Spirit of Wetzel Award: Bernice Espinoza

Bernice Espinoza is the recipient of this year's Spirit of Wetzel Award. Read her story here.

Bernice “bere” Espinoza is a civil rights attorney, activist, and poet. Currently working as an immigration removal defense lawyer with Corazón Healdsburg, she is one of only two pro bono deportation defense attorneys operating in Sonoma County. A tireless advocate for immigrant rights as well as all those bearing the brunt of oppressive and unequal conditions, Bernice embodies the ethos of community service in all she does, including her extensive volunteer work during the fires and floods of recent years and the more recent Covid-19 pandemic. The Healthcare Foundation is proud to recognize her commitment to social justice and community health and wellbeing with the Spirit of Wetzel Award.

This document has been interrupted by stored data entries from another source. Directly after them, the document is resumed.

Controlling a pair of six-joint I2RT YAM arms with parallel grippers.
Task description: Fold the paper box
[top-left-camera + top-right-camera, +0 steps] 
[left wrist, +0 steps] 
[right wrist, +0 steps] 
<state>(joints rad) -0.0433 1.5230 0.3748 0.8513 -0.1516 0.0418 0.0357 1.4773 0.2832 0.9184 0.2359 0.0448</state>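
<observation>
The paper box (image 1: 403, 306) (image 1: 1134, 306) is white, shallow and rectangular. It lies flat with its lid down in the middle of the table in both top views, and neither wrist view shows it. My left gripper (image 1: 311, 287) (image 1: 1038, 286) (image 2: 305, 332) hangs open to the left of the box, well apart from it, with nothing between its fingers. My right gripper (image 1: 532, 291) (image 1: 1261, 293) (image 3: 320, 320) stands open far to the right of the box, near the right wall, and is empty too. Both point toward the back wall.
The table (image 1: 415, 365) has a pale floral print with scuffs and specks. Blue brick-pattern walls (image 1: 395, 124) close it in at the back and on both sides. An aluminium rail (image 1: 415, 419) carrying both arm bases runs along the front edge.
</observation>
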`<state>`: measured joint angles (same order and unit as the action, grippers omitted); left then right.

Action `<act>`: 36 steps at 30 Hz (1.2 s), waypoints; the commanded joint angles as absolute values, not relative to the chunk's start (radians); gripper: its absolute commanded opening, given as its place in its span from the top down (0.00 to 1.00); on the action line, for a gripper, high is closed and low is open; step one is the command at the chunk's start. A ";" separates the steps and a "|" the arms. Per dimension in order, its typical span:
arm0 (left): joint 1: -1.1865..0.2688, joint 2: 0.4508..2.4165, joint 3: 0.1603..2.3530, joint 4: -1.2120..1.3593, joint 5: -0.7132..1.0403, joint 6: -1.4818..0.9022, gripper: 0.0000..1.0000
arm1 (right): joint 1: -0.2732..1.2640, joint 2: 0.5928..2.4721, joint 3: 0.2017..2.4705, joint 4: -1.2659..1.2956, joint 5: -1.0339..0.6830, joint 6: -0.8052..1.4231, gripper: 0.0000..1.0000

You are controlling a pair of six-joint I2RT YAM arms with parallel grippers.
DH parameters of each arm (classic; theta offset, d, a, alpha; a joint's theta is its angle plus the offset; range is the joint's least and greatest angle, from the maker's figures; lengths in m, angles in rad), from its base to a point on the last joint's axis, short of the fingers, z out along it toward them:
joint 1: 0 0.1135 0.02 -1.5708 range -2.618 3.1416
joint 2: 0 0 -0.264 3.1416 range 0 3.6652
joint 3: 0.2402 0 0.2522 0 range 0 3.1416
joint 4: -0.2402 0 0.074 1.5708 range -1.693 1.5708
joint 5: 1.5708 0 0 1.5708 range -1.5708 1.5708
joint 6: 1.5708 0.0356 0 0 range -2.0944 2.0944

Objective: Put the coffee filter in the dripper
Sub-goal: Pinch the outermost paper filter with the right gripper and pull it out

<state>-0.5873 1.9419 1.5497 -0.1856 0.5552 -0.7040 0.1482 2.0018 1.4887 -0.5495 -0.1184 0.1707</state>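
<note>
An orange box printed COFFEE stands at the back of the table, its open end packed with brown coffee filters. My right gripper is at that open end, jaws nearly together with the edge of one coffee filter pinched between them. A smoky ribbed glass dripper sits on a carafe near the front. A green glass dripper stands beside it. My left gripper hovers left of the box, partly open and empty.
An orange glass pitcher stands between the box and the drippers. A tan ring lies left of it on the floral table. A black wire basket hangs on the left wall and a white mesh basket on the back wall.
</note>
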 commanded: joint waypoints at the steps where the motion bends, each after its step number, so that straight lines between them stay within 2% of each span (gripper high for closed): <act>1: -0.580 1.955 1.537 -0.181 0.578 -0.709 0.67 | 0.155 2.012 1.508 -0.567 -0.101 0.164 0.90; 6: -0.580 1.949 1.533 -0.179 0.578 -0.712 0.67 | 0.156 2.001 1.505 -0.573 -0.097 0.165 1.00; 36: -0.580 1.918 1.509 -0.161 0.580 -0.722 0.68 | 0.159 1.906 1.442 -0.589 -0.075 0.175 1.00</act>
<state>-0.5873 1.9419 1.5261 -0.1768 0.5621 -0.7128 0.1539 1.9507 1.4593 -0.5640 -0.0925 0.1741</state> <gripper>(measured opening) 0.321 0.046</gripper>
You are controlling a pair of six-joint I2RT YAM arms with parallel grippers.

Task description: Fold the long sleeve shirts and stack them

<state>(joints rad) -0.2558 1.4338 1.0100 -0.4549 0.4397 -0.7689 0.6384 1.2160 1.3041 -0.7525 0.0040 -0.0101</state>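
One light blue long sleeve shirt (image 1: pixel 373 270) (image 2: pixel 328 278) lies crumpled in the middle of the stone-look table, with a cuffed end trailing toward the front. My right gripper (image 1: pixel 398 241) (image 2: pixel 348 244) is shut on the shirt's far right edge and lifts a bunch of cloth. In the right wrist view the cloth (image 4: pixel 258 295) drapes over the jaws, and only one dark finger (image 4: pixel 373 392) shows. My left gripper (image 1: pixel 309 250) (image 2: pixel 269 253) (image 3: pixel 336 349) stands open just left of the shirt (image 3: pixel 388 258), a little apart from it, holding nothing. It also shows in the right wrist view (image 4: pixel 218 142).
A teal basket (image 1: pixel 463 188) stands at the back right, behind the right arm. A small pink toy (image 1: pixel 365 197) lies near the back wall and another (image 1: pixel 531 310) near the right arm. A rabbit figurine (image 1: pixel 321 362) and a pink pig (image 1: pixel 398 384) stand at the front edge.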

Bernice grew up in the East Bay and from the age of 8 to 18 lived with her family in Livermore, where she participated in student government beginning in the fifth grade until graduating high school. Born in El Paso to parents with ties to Juárez, Mexico, Bernice would also visit the border region every year for the first 15 years of her life. 

Despite the racism she encountered at her majority-white school, Bernice went on to become the school’s first Latina student body president, and represented her school in the State of Our Nation’s Youth survey of American high schools commissioned by the Horatio Alger Association and broadcast on C-SPAN. She noted the high rate of suicide at her school and the lack of counselors (the school would introduce counselors after Bernice graduated). 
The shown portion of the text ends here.